> **EXERCISE DETAILS**
Go to the line below containing "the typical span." and print exactly from there through the line containing "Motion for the", both included. Print nothing else.

> **DATA BELOW**
┄┄┄┄┄┄┄┄┄┄

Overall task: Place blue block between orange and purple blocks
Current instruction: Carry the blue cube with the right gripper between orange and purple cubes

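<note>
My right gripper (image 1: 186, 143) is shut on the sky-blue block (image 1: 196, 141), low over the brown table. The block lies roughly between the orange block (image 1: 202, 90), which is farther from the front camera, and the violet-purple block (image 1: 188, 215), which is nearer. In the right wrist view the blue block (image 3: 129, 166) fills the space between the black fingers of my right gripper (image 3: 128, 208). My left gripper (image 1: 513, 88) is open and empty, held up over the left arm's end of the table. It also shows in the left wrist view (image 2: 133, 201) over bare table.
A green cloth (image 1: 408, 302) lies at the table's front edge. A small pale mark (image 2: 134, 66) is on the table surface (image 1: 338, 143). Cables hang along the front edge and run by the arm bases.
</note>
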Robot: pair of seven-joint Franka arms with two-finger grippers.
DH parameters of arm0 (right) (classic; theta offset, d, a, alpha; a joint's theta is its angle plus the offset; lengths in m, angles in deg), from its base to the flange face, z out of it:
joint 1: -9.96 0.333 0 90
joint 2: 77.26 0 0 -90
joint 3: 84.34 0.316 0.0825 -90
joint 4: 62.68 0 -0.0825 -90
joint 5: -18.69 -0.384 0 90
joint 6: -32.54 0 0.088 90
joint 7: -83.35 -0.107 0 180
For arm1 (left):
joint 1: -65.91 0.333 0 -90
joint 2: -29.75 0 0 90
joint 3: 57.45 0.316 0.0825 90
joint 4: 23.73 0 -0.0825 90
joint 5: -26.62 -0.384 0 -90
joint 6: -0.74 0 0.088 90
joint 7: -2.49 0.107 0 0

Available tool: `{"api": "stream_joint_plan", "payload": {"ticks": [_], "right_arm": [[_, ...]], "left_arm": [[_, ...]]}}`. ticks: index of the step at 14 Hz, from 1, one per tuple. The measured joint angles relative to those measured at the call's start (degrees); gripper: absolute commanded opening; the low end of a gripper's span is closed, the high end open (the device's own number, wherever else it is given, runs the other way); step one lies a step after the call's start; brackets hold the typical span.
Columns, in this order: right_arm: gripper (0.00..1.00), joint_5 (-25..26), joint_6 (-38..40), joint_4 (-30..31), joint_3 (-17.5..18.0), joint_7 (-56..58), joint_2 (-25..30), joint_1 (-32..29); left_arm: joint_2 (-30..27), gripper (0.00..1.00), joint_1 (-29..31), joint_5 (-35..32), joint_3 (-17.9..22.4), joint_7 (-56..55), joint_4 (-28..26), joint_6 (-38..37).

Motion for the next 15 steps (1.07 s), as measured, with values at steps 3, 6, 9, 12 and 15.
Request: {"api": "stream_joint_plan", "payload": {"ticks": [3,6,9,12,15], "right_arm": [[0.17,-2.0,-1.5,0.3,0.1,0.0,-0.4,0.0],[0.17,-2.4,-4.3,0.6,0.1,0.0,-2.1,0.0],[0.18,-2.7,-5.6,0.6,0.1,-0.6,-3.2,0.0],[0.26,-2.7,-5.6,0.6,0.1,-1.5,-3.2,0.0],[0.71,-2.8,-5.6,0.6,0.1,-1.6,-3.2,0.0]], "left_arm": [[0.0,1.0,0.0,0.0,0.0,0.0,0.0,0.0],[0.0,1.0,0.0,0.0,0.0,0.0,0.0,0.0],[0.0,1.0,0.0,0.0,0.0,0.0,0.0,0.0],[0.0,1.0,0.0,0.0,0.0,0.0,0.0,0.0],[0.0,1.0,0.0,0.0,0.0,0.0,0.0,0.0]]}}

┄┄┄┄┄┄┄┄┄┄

> **RESULT BELOW**
Available tool: `{"api": "stream_joint_plan", "payload": {"ticks": [_], "right_arm": [[_, ...]], "left_arm": [[_, ...]]}}`. ticks: index of the step at 14 Hz, from 1, one per tuple. The measured joint angles relative to those measured at the call's start (degrees); gripper: absolute commanded opening; the low end of a gripper's span is closed, the high end open (the device's own number, wherever else it is given, runs the other way); step one lies a step after the call's start; brackets hold the typical span.
Columns, in this order: right_arm: gripper (0.00..1.00), joint_5 (-25..26), joint_6 (-38..40), joint_4 (-30..31), joint_3 (-17.5..18.0), joint_7 (-56..58), joint_2 (-25..30), joint_1 (-32..29); left_arm: joint_2 (-30..27), gripper (0.00..1.00), joint_1 (-29..31), joint_5 (-35..32), joint_3 (-17.9..22.4), joint_7 (-56..55), joint_4 (-28..26), joint_6 (-38..37).

Motion for the next 15 steps (1.07 s), as measured, with values at steps 3, 6, 9, 12 and 15.

The response to this exercise is complete.